A Second Mortgage Can Make It More Costly to Refinance

A Home Buying Article Contributed by Elizabeth Fox-Wise

Your Refinance Lender Calls Your Refinance a Cash out Because of Your Second Mortgage

If you go to refinance your home mortgage, you might be surprised to find out that it is more expensive because of your second mortgage.

A refinance mortgage typically gives a lower rate if the mortgage refinance is taken only for the amount of the original mortgage loan. If you refinance your home and want to take extra cash out of it for another purpose, you will often pay a higher refinance mortgage rate because of it.

What many people do not realize, is that any other debt which has been attached to the mortgage and is part of the refinance package, makes the mortgage refinance get classified as a cash out refinance and raises your interest rates. This includes home improvement loans, home equity loans and second mortgages.

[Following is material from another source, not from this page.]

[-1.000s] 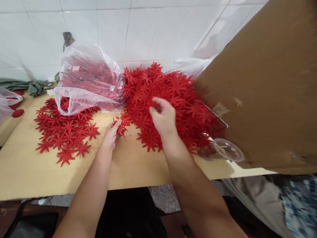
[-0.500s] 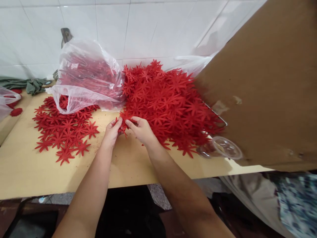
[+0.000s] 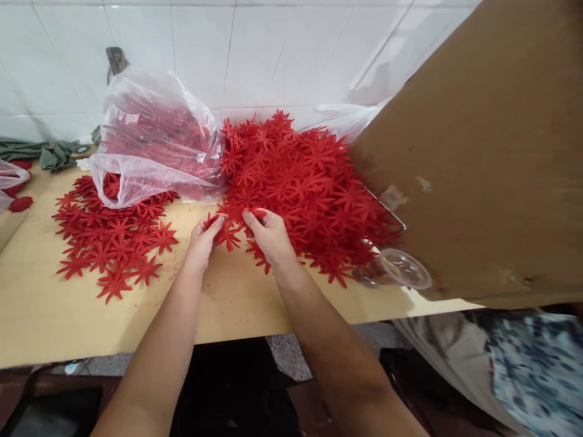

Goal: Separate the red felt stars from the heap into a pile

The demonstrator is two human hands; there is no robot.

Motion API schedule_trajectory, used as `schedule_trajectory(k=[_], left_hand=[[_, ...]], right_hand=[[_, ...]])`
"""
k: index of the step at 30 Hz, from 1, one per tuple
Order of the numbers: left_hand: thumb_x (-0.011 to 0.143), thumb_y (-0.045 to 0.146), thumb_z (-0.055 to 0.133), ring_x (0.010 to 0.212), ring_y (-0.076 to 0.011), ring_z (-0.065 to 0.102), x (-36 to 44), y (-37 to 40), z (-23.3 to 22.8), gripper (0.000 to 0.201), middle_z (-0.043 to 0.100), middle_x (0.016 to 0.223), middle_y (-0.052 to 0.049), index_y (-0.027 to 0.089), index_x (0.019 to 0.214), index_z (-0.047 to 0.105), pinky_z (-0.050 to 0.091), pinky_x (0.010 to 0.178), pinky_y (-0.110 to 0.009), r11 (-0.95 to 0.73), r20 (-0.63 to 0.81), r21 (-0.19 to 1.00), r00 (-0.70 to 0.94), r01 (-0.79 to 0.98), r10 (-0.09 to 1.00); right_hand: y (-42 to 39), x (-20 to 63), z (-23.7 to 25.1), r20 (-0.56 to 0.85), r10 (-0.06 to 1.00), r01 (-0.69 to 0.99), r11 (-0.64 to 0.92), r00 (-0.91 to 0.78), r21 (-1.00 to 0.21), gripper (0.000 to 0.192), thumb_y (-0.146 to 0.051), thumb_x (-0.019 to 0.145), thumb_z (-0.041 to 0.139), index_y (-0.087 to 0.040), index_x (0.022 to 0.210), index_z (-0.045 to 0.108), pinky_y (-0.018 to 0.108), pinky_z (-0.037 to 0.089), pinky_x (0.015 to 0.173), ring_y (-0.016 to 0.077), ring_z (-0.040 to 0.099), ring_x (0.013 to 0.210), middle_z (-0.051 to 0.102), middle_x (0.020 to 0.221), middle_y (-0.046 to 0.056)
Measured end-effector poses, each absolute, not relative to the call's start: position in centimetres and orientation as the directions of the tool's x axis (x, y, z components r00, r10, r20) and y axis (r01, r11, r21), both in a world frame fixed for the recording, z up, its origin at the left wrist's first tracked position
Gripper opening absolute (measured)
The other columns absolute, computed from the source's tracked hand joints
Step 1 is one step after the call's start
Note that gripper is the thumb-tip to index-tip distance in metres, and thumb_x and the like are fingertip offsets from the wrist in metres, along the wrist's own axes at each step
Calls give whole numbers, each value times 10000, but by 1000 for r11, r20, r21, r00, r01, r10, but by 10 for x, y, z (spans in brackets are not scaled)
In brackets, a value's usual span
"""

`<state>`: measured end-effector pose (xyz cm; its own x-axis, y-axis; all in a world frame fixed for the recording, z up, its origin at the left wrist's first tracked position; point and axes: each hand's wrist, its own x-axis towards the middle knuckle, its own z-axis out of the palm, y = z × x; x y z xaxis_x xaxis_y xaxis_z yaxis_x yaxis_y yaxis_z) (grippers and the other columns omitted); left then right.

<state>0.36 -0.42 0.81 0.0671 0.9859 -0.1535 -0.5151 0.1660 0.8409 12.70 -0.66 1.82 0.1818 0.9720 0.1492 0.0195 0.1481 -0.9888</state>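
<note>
Holding one red felt flower (image 3: 226,233) between both hands, I see my left hand (image 3: 203,238) pinching its left petals and my right hand (image 3: 269,235) closed on its right side, at the near edge of the flower heap (image 3: 300,182) on the desk (image 3: 54,315). A plastic bag (image 3: 150,142) lies just left.

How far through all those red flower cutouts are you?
Done, it seems: a flat spread of red flowers lies on the table, left of the hands. In hand: the left hand and right hand pinch a flower between them. Left: the big heap behind looks far larger, so probably mostly undone.
</note>
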Motion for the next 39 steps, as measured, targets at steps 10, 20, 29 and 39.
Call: schedule_trajectory(k=[10,20,29,39], left_hand=[[540,252,717,599,-78,579,5,-7,9,204,646,654,24,153,691,623,453,709,-239,139,-134,821,50,-554,990],[542,297,717,565,-70,575,6,-4,6,227,641,608,23,141,664,606,450,653,-209,194,-183,817,76,-542,980],[651,433,630,500,-47,489,3,-3,0,291,558,558,28,144,670,609,388,545,-185,183,-175,859,61,-478,983],[790,399,480,457,-61,483,0,-1,5,279,538,536,17,146,764,594,358,463,-190,355,-311,727,180,-588,933]], right_hand=[[-12,124,20,62,998,99,63,-11,-993,470,-628,614,544,-178,540,432,213,257,430,42,298,429,367,465,-67],[-10,124,26,19,999,43,21,-40,-999,445,-593,548,625,-184,636,474,204,341,472,54,402,479,446,529,-62],[10,141,26,139,989,152,130,46,-980,329,-498,637,587,-192,640,468,235,369,489,78,407,483,448,534,-44],[-3,163,51,631,775,867,330,-24,-373,567,-438,671,606,-164,1153,486,525,297,957,306,372,1156,461,1185,157]])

You Need Enough Equity in Your Home, after Second Mortgage is Taken

Another problem that you might run into when you go to refinance your mortgage is that the combined value of the first and second mortgage leaves you with little or no equity in your home.

During the 2000s, with the record low interest rates and the eager mortgage lenders, many homeowners were allowed to take combined mortgage loans equal to 125% of the value of the home. With a starting figure already above the value of the home, it will take quite a few years before these homeowners will start to see equity in their homes.

If the refinance mortgage (including first and second mortgage) has a balance that exceeds 75% of the value of the home, then you will probably have to pay a higher rate and an extra premium.

You Could Choose to Refinance First but Not Second Mortgage

Another option for refinancing is to refinance only your first mortgage and not your second. In this case, you second mortgage stays where it is and becomes subordinate of your new refinanced first mortgage. In this case, the refinance mortgage lender will look at your Total Loan to Value (TLTV). If your total loan to value is greater than 90% of the value of your home, you will probably not be approved for refinancing. You will have to pay your second mortgage down some before the mortgage lender will consider the refinance.

While having a second mortgage does not mean that you will be unable to refinance your mortgage ever, it does mean that it might be more difficult and more costly than it would have been without a second mortgage on the property.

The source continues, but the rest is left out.